Covenant Health Breach Exposes 478,000 Patient Records

Andover, Massachusetts-based Covenant Health has disclosed that a ransomware attack discovered last May impacted far more people than initially reported. The healthcare organization now says 478,000 individuals had their personal and medical information exposed—up from the 7,864 victims reported in July.

The Qilin ransomware group, which took credit for the attack in June 2025, claims to have stolen over 1.3 million files totaling 850GB. That data has since been published on the gang's leak site, indicating no ransom was paid.

Timeline of the Breach

The intrusion occurred on May 18, 2025. Covenant Health discovered it eight days later on May 26. What followed was a months-long investigation to determine exactly what was taken.

The first disclosure to Maine's Attorney General came in July, reporting fewer than 8,000 affected individuals. By December, that number had grown sixty-fold as forensic analysis revealed the true scope.

This kind of revision is common in healthcare breaches. Organizations often can't immediately determine what files were accessed or exfiltrated. The gap between initial estimates and final counts regularly spans orders of magnitude.

What Was Exposed

The stolen data includes both personally identifiable information and protected health information:

• Names and addresses
• Dates of birth
• Social Security numbers
• Medical record numbers
• Health insurance information
• Dates of treatment
• Diagnoses and treatment details

For healthcare organizations, this combination represents a worst-case scenario. Social Security numbers enable identity theft. Medical information enables insurance fraud. Combined, they create comprehensive identity profiles that remain valuable on criminal markets for years.

Covenant Health operates healthcare facilities across Massachusetts, Maine, New Hampshire, Pennsylvania, Rhode Island, and Vermont. The geographic spread means victims are distributed across New England and beyond.

Qilin's Healthcare Focus

Qilin has claimed responsibility for 38 confirmed ransomware attacks in 2025, plus 261 unconfirmed claims that targeted organizations haven't acknowledged. Eight of those confirmed attacks hit healthcare companies.

The gang operates a ransomware-as-a-service model, recruiting affiliates who conduct the actual intrusions. Qilin provides the ransomware tools and leak infrastructure; affiliates keep a percentage of any ransom paid.

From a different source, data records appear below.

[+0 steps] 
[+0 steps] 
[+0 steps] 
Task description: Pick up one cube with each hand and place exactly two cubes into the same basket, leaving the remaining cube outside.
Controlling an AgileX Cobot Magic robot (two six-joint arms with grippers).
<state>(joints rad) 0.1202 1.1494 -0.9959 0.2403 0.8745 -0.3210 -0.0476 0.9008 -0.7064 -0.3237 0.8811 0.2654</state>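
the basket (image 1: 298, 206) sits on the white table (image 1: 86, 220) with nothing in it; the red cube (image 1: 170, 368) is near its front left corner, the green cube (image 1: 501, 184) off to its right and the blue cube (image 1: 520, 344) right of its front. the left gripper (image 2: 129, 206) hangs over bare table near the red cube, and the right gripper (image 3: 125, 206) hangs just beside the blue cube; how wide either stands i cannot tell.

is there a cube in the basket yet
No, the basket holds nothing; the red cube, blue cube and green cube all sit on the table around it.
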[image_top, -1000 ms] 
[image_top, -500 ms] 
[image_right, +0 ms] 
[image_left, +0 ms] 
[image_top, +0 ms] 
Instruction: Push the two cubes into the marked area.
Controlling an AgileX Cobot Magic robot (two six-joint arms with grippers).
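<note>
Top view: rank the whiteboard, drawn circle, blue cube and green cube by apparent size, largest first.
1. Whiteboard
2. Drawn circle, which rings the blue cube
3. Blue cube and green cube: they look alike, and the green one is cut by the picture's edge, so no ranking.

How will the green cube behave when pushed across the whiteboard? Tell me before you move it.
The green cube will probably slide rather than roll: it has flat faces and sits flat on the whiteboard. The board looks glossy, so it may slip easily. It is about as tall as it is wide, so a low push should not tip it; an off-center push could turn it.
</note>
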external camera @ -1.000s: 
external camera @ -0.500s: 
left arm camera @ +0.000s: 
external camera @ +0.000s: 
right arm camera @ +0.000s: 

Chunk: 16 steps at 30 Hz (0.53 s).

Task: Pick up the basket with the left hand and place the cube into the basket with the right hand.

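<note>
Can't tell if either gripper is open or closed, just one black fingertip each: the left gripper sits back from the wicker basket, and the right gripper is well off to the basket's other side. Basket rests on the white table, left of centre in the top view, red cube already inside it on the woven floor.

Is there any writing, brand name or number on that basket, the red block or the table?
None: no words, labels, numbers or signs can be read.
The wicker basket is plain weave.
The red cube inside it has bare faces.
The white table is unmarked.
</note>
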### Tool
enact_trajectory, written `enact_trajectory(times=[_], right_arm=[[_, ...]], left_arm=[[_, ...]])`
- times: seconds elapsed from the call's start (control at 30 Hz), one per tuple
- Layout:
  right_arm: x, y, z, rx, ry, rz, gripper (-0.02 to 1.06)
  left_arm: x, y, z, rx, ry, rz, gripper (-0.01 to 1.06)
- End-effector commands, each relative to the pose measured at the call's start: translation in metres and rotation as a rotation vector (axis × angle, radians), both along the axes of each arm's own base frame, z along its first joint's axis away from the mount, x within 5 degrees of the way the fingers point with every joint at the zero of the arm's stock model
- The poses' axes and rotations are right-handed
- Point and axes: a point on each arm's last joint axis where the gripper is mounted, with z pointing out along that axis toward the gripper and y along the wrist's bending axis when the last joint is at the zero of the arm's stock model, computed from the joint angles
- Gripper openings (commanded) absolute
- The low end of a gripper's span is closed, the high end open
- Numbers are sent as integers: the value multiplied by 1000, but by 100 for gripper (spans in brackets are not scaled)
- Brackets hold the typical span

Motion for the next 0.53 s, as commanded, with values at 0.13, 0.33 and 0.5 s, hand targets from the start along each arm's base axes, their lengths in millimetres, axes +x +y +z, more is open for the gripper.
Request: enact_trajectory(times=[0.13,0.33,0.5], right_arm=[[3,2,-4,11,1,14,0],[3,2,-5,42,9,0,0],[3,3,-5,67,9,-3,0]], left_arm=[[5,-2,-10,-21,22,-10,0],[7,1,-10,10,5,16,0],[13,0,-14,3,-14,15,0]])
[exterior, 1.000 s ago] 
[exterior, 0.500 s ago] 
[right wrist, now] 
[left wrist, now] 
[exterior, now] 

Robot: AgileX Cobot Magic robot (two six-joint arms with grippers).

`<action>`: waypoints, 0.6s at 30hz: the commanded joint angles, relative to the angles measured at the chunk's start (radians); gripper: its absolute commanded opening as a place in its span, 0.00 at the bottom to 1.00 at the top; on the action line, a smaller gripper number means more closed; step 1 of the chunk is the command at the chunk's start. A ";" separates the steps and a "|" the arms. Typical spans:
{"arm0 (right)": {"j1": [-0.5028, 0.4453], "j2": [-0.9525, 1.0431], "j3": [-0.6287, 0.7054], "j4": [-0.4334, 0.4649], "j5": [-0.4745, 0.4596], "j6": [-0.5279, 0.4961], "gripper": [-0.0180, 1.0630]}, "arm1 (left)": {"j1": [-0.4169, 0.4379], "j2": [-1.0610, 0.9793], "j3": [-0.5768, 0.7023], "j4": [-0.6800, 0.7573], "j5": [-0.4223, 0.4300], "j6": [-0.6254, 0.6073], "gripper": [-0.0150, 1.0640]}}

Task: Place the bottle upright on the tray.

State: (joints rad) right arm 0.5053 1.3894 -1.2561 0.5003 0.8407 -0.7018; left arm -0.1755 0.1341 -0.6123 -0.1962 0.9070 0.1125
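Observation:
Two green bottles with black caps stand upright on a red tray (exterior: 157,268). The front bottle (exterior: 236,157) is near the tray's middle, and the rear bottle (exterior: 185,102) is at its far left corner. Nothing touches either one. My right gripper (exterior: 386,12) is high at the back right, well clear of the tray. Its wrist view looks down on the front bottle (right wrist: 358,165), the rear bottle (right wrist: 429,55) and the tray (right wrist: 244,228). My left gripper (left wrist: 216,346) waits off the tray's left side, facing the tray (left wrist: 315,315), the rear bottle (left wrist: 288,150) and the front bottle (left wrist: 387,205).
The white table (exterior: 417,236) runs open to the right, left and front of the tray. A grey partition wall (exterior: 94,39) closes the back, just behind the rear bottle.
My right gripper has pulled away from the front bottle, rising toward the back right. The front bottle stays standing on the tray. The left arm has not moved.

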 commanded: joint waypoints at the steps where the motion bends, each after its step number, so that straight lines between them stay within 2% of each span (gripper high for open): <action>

Healthcare organizations make attractive targets because downtime directly threatens patient care. That pressure often pushes victims toward payment. When organizations refuse—as Covenant Health apparently did—the data gets dumped publicly.

Response and Remediation

Covenant Health is offering affected individuals one year of complimentary credit monitoring through Experian IdentityWorks. The package includes identity restoration services and up to $1 million in identity theft insurance.

One year of monitoring may not be sufficient given the sensitivity of the exposed data. Medical information doesn't change like credit card numbers do. A diagnosis from 2025 remains accurate—and exploitable—indefinitely.

For patients whose information was exposed, ongoing vigilance is warranted. That means watching for unexpected medical bills, monitoring insurance Explanation of Benefits statements for services not received, and considering freezing credit with all three bureaus rather than simply monitoring.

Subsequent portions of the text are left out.